TAMPA, Fla. — The Islanders keep on running into different versions of the same fundamental problem, best illustrated by the fact that they are now guaranteed to lose more games than they win this season.
There is no head coach, line combination or strategy that can make up for a group of players which cannot tap into its best with anything resembling regularity.
That does not mean the Islanders can’t make the playoffs, since their main competitors in the masochistic wild-card race all appear to have the same issue.
But Loss No. 42 on Saturday, 4-1 to the Lightning in a game that saw the visitors put forth an inconsistent-at-best effort, felt like something of a clarifying moment.
Sporting forward lines that included Mathew Barzal, Bo Horvat and Brock Nelson all anchoring their own trios in the name of balance, the Islanders did find that at the game’s start.
All four lines struggled equally.
The Lightning were faster.
The Lightning were crisper.
The Lightning won more of their battles, managed the puck better and did pretty much everything else better, too.
In the first period alone, Tampa more than tripled the Islanders’ shot count.
“Could’ve been 4- or 5-1 after the first,” Kyle Palmieri said. “But we had an opportunity to get back in the game.”
Thanks mostly to the efforts of Semyon Varlamov — who was up to the task in making 36 saves during a game that turned into a duel with Andrei Vasilevskiy at times — the Islanders got to the third period facing just a 2-1 deficit.
There was a semblance of offensive momentum as well after coach Patrick Roy had abandoned his original lines, returning Pierre Engvall to play with Nelson and Palmieri while Casey Cizikas played on Barzal’s left wing alongside Hudson Fasching, and Jean-Gabriel Pageau lined up between Anders Lee and Horvat.
But the Islanders’ own inconsistencies, combined with the difficulty of getting pucks by Vasilevskiy, was too much to overcome.
“We know where we are and we know we need to win games,” Roy said. “And offensively maybe we need to be a little bit better and if we want to score more goals, that’s it.”
Just 21 seconds into the third period, the Lightning extended their lead, with Steven Stamkos deflecting in Emil Lilleberg’s shot from the left point — a goal confirmed following a review for high-sticking — to take the air right out of the Islanders’ balloon.
Instead of a push, the next 19:41 featured the same scattered offense that has become the norm lately, depending more on rush chances than anything sustained.
All that produced was an early pull of Varlamov, which led straight to Anthony Cirelli’s empty-net goal.
“Some nights aren’t gonna be long zone time, in the zone nights,” Lee said. “Sometimes they’re gonna be off the rush and vice versa.
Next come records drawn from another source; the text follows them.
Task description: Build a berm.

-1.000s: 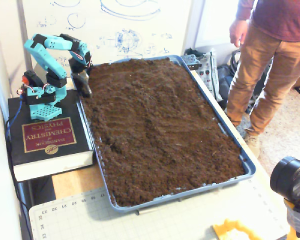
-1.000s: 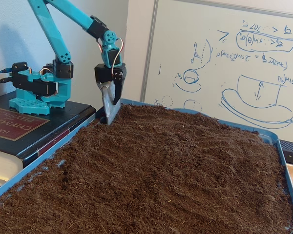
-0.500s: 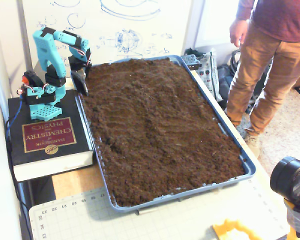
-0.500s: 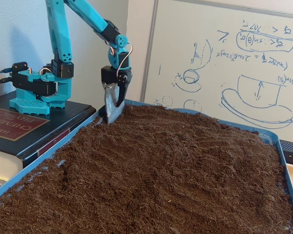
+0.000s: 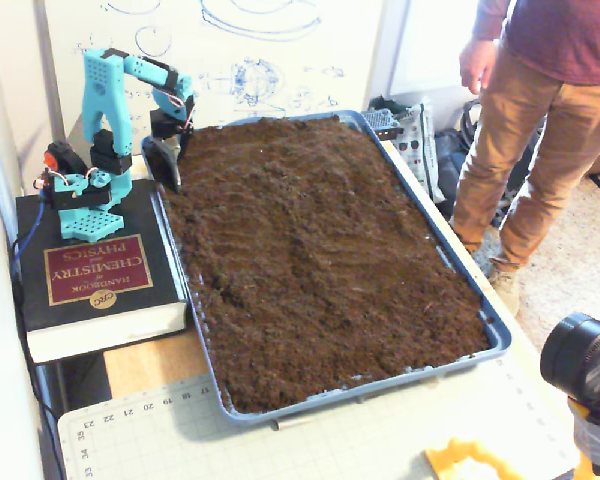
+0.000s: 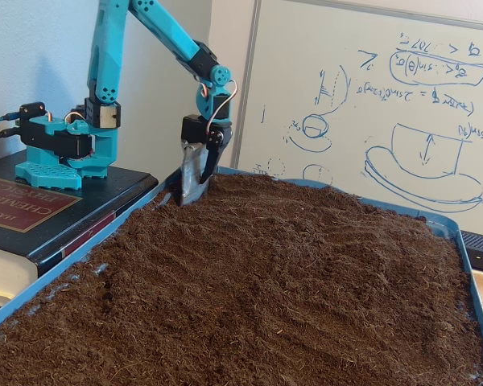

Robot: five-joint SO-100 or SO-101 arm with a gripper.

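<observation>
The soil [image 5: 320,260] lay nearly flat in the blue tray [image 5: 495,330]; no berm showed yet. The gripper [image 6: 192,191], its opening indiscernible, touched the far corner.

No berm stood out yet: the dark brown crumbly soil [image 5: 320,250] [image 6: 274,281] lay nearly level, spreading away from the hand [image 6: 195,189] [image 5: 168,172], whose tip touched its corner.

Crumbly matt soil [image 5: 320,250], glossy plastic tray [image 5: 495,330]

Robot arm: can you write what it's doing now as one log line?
hand tip in soil at tray corner | berm: none visible | hand state: unclear
</observation>
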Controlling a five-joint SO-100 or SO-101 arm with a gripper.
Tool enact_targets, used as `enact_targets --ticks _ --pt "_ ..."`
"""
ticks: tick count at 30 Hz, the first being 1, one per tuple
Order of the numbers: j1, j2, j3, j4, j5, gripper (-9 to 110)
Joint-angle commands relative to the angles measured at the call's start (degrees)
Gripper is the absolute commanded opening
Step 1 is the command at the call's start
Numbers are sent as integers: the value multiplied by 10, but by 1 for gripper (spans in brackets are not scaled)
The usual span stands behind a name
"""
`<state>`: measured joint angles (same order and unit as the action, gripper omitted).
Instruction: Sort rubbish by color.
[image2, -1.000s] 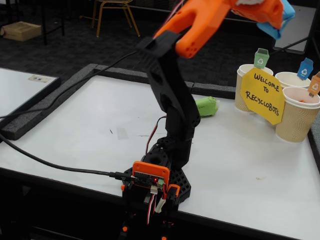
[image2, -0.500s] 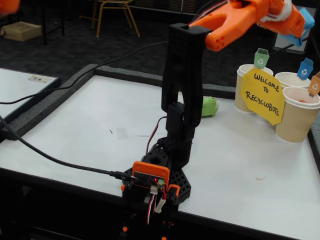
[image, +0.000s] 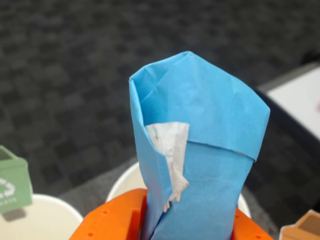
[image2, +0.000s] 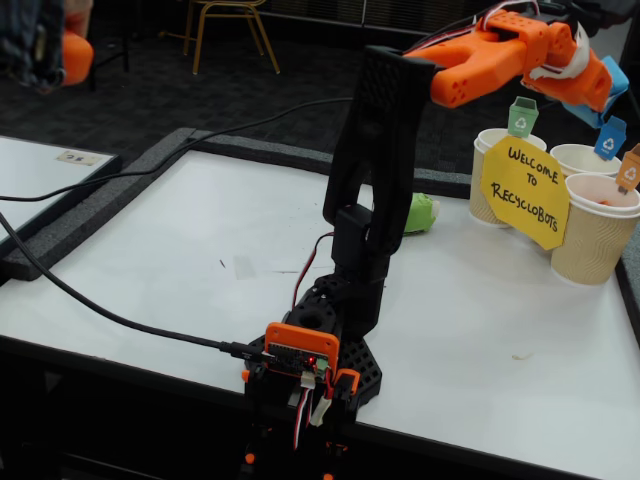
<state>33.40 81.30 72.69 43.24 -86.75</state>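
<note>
Blue crumpled paper wad (image: 200, 150) with a white tape patch stands up tall between the orange plastic jaws of the gripper (image: 192, 220) in the wrist view, and the jaws are pinching its lower end from both sides. In the fixed view that same blue wad (image2: 597, 108) is held high in the air off the desk, at the tip of the gripper (image2: 590, 90), just above the row of cups at the far right.

Below it, the wrist view shows the white rim of a beige ribbed paper cup (image: 122, 185) directly under the wad, with a second cup rim (image: 45, 215) and a small green recycling flag (image: 12, 185) to the left, and the corner of a brown flag (image: 302, 230) at the lower right.

In the fixed view the three paper cups (image2: 595, 235) stand clustered at the right edge of the white desk (image2: 200, 250), a yellow octagonal "Welcome to Recyclobots" sign (image2: 525, 190) leaning in front of them. Something orange shows inside the nearest cup, though I cannot tell what it is.

A green crumpled paper wad (image2: 420, 212) lies on the desk just beside the leftmost cup, partly hidden behind the black upright arm (image2: 375, 170), whose base sits at the near edge of the desk
</note>
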Motion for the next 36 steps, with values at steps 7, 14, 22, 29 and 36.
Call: enact_targets --ticks 7,14,22,29,36 --pt "13 -8 -77 -69 -17 0" --pt "21 -15 -77 -80 -17 15" --pt "29 -17 -77 -84 -17 19" --pt "30 -17 -78 -85 -17 7" --pt "33 -18 -79 -94 -17 0"
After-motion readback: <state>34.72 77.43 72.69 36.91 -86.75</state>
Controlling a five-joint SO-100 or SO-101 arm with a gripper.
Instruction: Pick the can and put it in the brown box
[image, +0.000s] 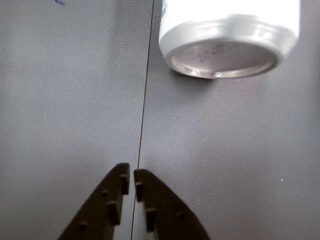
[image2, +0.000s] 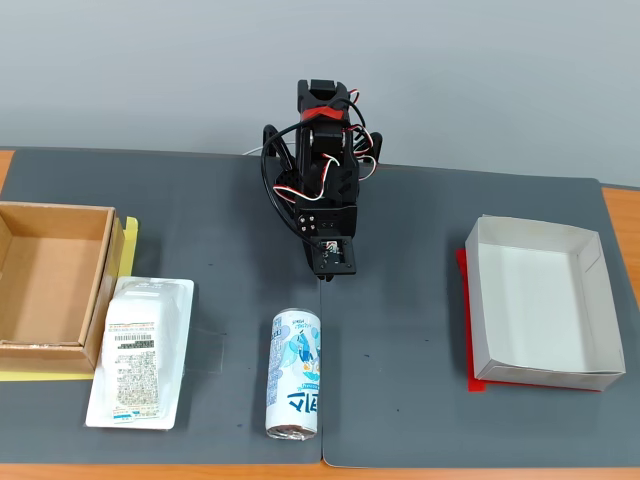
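Gripper, nearly clenched and empty, hangs from the folded arm behind the lying can.

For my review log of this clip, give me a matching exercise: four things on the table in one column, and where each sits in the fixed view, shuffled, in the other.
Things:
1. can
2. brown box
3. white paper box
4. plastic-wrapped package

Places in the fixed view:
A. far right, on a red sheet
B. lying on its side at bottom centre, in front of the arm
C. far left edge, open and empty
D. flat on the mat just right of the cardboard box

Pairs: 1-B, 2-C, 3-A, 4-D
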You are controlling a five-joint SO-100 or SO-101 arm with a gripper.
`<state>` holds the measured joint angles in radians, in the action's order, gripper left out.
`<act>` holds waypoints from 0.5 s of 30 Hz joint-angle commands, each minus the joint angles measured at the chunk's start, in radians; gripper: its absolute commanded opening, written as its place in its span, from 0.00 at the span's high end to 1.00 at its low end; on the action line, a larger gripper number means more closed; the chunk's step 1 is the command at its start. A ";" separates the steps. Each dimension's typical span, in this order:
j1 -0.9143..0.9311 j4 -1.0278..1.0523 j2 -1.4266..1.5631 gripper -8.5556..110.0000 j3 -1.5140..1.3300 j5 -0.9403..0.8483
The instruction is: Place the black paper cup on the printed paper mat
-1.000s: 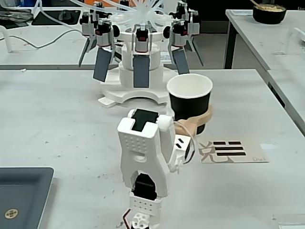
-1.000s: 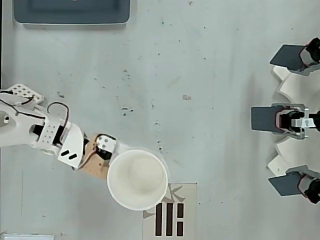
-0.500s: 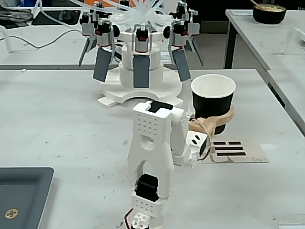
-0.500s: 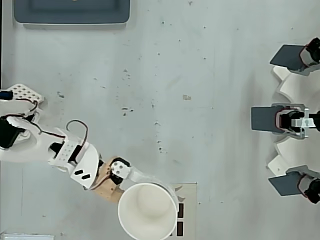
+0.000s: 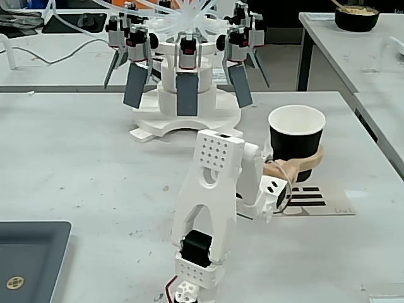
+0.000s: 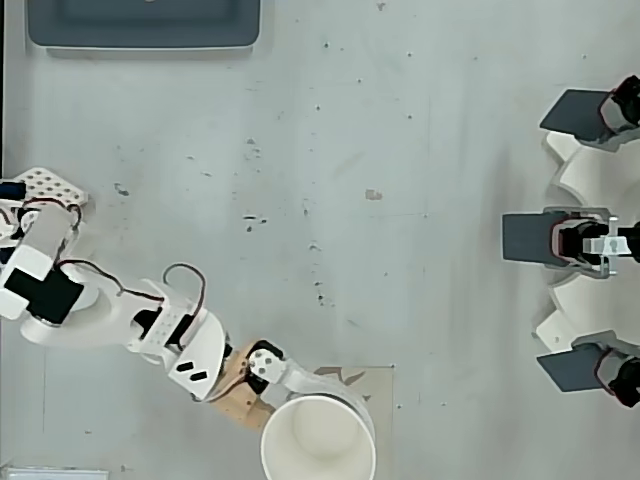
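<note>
The black paper cup (image 5: 295,144), white inside, stands upright in my gripper (image 5: 299,166), whose tan fingers (image 5: 309,163) wrap around its lower part. Right beneath it lies the printed paper mat (image 5: 315,199), beige with thick black bars. The fingers hide the cup's base, so I cannot tell whether it touches the mat. In the overhead view the cup (image 6: 300,432) shows as a white circle at the bottom edge, covering part of the mat (image 6: 378,385). There the gripper (image 6: 285,398) holds it from the left.
A dark grey tray (image 5: 28,255) (image 6: 145,28) lies at the table's near left in the fixed view. A white fixture with grey paddles (image 5: 186,88) (image 6: 570,240) stands behind the cup. A black bowl (image 5: 356,17) sits on another table at the far right.
</note>
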<state>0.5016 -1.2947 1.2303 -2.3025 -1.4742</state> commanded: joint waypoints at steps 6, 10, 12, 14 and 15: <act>0.028 -0.034 -0.104 0.87 0.158 0.005; 0.038 -0.034 -0.161 0.87 0.201 0.006; 0.044 -0.034 -0.186 0.87 0.218 0.011; 0.044 -0.040 -0.216 0.88 0.238 0.011; 0.044 -0.046 -0.233 0.88 0.252 0.011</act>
<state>0.5354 -1.3039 1.0032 -2.1046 -1.4742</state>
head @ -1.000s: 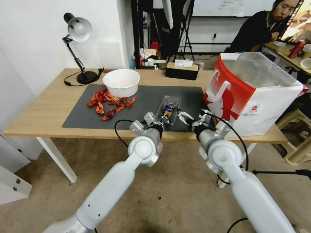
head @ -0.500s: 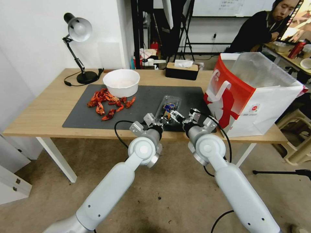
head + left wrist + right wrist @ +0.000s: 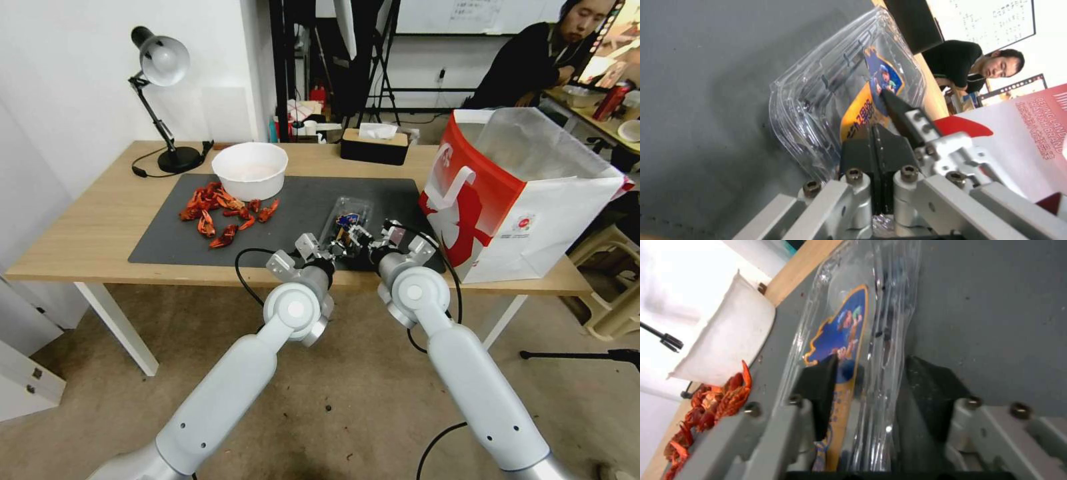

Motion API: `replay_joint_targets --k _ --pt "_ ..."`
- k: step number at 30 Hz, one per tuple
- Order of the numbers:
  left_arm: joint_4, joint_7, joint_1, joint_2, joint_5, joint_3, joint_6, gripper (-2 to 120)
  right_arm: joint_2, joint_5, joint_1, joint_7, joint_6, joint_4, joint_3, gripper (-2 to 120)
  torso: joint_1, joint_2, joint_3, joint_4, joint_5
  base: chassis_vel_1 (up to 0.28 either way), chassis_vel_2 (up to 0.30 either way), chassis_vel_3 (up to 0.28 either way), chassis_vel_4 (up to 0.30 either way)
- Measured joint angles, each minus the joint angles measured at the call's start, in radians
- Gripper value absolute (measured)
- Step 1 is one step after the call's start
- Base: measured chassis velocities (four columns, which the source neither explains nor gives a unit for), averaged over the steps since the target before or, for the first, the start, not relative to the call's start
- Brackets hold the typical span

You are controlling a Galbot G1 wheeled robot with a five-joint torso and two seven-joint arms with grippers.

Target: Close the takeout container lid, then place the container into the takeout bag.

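While your right gripper (image 3: 871, 386) has swung in from beside the bag (image 3: 533, 200), its fingers now straddle the container (image 3: 347, 227) on the dark mat (image 3: 200, 233). Your left gripper (image 3: 877, 146) pinches the lid (image 3: 835, 86) edge, pressed together. Bag lettering reads partly "CRAYFISH BRAND".

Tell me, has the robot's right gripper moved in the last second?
Yes. The right gripper slid toward the robot's left, away from the takeout bag, and now straddles the takeout container on the dark mat.
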Motion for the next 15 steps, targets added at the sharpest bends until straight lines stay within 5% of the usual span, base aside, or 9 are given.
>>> replay_joint_targets --k 10,15 --pt "-0.001 0.000 0.001 0.000 0.015 0.001 -0.003 0 0.003 -0.010 0.004 -0.008 -0.001 -0.007 0.000 2 0.000 0.000 0.000 0.0001 0.0000 0.000 0.000 0.000 0.000" --pt "-0.001 0.009 0.002 0.004 0.048 0.006 -0.010 0 0.000 -0.018 0.002 -0.011 0.001 -0.007 0.000 0 0.000 0.000 0.000 0.0000 -0.0001 0.000 0.000 0.000 0.000"
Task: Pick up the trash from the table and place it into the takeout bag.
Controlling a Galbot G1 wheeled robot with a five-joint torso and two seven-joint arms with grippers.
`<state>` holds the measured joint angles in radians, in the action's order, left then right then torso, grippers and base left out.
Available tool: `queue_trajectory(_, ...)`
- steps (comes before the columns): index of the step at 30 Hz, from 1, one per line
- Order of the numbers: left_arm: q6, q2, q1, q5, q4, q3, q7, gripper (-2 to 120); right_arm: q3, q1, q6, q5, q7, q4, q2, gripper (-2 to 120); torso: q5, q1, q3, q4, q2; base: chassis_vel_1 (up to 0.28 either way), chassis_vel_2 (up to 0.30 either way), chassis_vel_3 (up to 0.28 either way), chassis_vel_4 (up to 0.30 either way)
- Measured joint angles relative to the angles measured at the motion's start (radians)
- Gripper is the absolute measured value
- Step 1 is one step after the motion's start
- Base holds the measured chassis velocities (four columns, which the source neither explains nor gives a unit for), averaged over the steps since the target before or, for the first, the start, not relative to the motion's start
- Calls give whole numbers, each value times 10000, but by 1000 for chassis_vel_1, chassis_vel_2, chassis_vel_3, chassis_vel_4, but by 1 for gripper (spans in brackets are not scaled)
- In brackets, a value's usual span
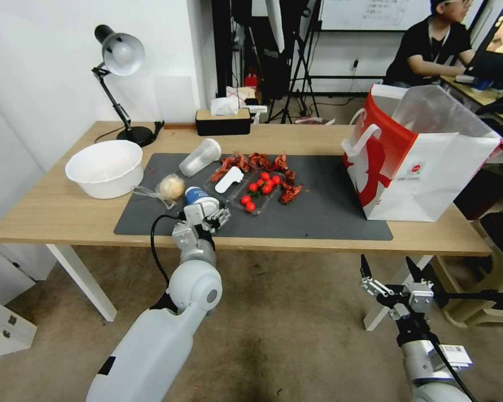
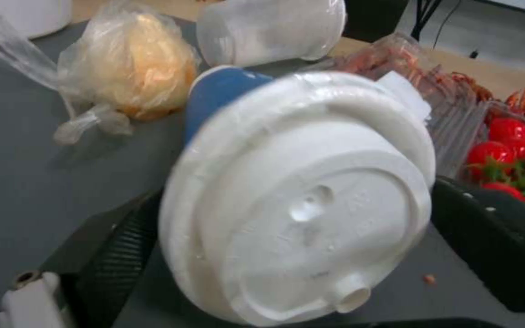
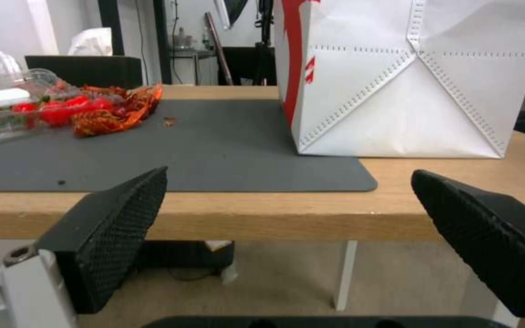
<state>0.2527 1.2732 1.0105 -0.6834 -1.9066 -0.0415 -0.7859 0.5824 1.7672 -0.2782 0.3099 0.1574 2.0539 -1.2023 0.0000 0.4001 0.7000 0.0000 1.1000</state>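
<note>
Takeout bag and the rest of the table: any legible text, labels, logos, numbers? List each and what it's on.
No text can be read here.
takeout bag: small round red logo with a line of print under it, too small to read.
blue cup: white lid has embossed marks, too blurred to read.

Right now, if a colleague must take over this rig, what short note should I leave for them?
Left gripper: at the near edge of the grey mat, shut on the blue cup, white lid toward the wrist camera.
Right gripper: open, holding nothing, waiting below and in front of the table edge, near the takeout bag.
On the mat: the clear plastic cup on its side, the clear bag with a yellowish lump, red wrapper scraps.
Done: the blue cup is gripped; I cannot tell what is in the takeout bag.
Left: bag the blue cup, then the rest.
</note>
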Motion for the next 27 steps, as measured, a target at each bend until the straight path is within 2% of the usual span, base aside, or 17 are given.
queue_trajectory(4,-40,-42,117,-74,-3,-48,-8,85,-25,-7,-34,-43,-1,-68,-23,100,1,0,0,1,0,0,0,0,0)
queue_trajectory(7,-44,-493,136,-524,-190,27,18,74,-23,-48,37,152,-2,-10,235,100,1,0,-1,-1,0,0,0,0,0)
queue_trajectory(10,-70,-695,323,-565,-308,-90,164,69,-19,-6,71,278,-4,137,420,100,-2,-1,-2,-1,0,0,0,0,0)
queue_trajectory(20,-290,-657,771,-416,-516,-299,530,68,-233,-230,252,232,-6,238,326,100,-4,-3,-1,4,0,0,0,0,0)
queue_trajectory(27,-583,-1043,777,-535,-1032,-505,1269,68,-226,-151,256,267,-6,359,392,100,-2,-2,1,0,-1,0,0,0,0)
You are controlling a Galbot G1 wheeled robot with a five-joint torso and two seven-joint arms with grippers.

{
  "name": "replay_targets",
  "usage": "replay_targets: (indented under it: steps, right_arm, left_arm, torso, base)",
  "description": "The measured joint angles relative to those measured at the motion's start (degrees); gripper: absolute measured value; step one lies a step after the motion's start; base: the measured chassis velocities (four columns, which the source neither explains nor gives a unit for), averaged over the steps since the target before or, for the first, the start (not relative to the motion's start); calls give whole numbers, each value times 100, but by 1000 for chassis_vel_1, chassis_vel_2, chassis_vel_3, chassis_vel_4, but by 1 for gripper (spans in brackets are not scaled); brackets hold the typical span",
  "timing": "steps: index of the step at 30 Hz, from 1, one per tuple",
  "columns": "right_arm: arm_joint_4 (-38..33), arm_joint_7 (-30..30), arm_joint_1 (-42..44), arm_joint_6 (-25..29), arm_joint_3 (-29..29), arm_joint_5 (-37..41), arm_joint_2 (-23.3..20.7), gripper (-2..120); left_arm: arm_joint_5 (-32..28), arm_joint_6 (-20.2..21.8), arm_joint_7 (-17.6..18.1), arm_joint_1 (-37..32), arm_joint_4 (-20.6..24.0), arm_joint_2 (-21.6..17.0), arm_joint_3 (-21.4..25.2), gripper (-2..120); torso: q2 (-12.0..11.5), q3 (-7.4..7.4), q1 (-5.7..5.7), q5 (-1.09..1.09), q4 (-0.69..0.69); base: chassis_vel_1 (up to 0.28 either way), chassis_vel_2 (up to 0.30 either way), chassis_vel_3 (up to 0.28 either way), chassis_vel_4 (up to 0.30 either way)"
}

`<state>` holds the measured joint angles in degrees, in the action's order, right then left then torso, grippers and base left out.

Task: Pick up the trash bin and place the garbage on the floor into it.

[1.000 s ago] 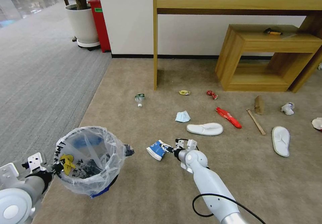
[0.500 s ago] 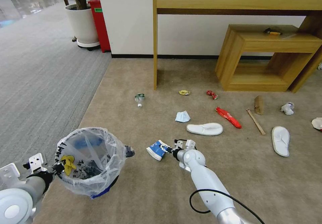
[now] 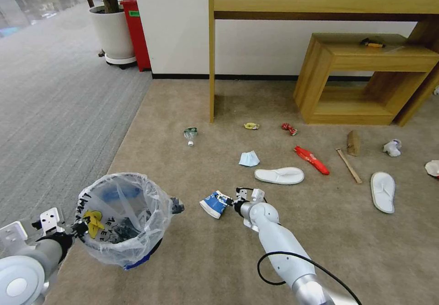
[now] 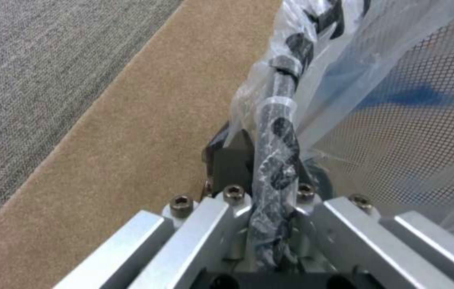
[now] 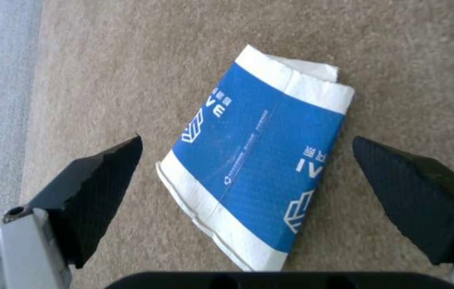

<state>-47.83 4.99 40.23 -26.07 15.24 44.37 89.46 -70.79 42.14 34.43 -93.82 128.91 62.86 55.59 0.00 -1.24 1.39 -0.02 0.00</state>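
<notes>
Crept nearer the blue-white packet (image 5: 256, 168) since earlier: right claw (image 5: 248, 200) spread wide, straddling its long axis. Left claw (image 4: 270, 192) clenched on trash bin (image 3: 121, 218) rim.

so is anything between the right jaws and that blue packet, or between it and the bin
Nothing visible. The right gripper is open with its jaws on either side of the blue packet, only bare carpet around it. From the packet to the bin, held at its rim by the left gripper, the carpet is bare too.
</notes>
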Motion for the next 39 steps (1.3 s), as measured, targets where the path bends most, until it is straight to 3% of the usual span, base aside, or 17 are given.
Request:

Sometimes we have nights where we’re gonna be in our D-zone maybe a little bit long, [take] shots from the perimeter. Sometimes opportunities come off the rush. Not every game’s the same.”
This was certainly one of those nights.
Palmieri had put the Islanders ahead on their first shot of the game, throwing a puck at the net that deflected off Matt Dumba and in.
But constant pressure by the Lightning quickly laid waste to the idea that the lead would last, as Darren Raddysh and Cirelli scored within 35 seconds of each other — the former on the power play — to hand Tampa a deserved lead at the 15:00 mark.
They never let it go.
As has been the reality since mid-January or so, the Islanders’ inclusion in the playoff race is due more to factors out of their control than anything relating to their own play.
None of the Flyers, Capitals and Red Wings — their main competitors — have more wins than losses either, and the best result any of the three recorded Saturday was a shootout loss.
Somehow, despite themselves, the Islanders will have a chance to move three points behind the Flyers with two games in hand by beating them on Monday night.
But even in a playoff race of this low caliber, getting in will require better than the Islanders have shown.
Saturday was just the latest evidence.